▶ **Work instruction**
The reply should contain every line of the data, repeated exactly, and no pictures.

▶ **Source material**

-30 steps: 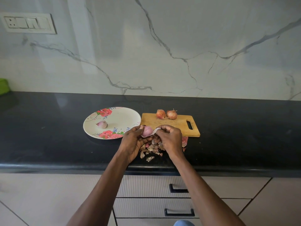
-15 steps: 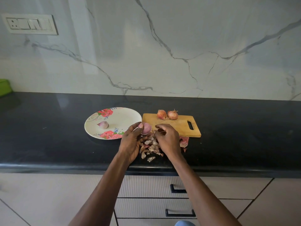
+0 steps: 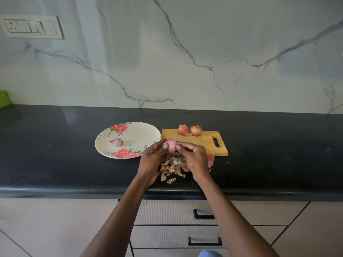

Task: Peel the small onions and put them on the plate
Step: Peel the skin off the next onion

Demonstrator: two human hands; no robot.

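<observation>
A pink, partly peeled small onion (image 3: 171,146) is held over the counter between both hands. My left hand (image 3: 150,161) grips it from the left with thumb and fingers. My right hand (image 3: 195,158) pinches at its right side with curled fingers. One peeled onion (image 3: 116,142) lies on the white floral plate (image 3: 141,133) to the left. Two unpeeled brown onions (image 3: 189,130) sit at the far edge of the wooden cutting board (image 3: 204,143).
A heap of dry onion skins (image 3: 171,168) lies on the black counter (image 3: 55,154) under my hands, near its front edge. Drawers with dark handles (image 3: 204,217) are below. A green object (image 3: 4,98) sits far left. Marble wall behind.
My right hand let a strip of skin go, dropped towards the heap, then came back up to the onion. The onion has turned slightly in my left hand.
</observation>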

▶ **Result for this task**
-30 steps: 
-15 steps: 
+0 steps: 

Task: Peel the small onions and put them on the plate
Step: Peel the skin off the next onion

Demonstrator: two human hands; no robot.

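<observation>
A pink, partly peeled small onion (image 3: 171,146) is held over the counter between both hands. My left hand (image 3: 150,161) grips it from the left with thumb and fingers. My right hand (image 3: 195,158) pinches at its right side with curled fingers. One peeled onion (image 3: 116,142) lies on the white floral plate (image 3: 141,133) to the left. Two unpeeled brown onions (image 3: 189,130) sit at the far edge of the wooden cutting board (image 3: 204,143).
A heap of dry onion skins (image 3: 171,168) lies on the black counter (image 3: 55,154) under my hands, near its front edge. Drawers with dark handles (image 3: 204,217) are below. A green object (image 3: 4,98) sits far left. Marble wall behind.
My right hand let a strip of skin go, dropped towards the heap, then came back up to the onion. The onion has turned slightly in my left hand.
</observation>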

There is no more to the exercise.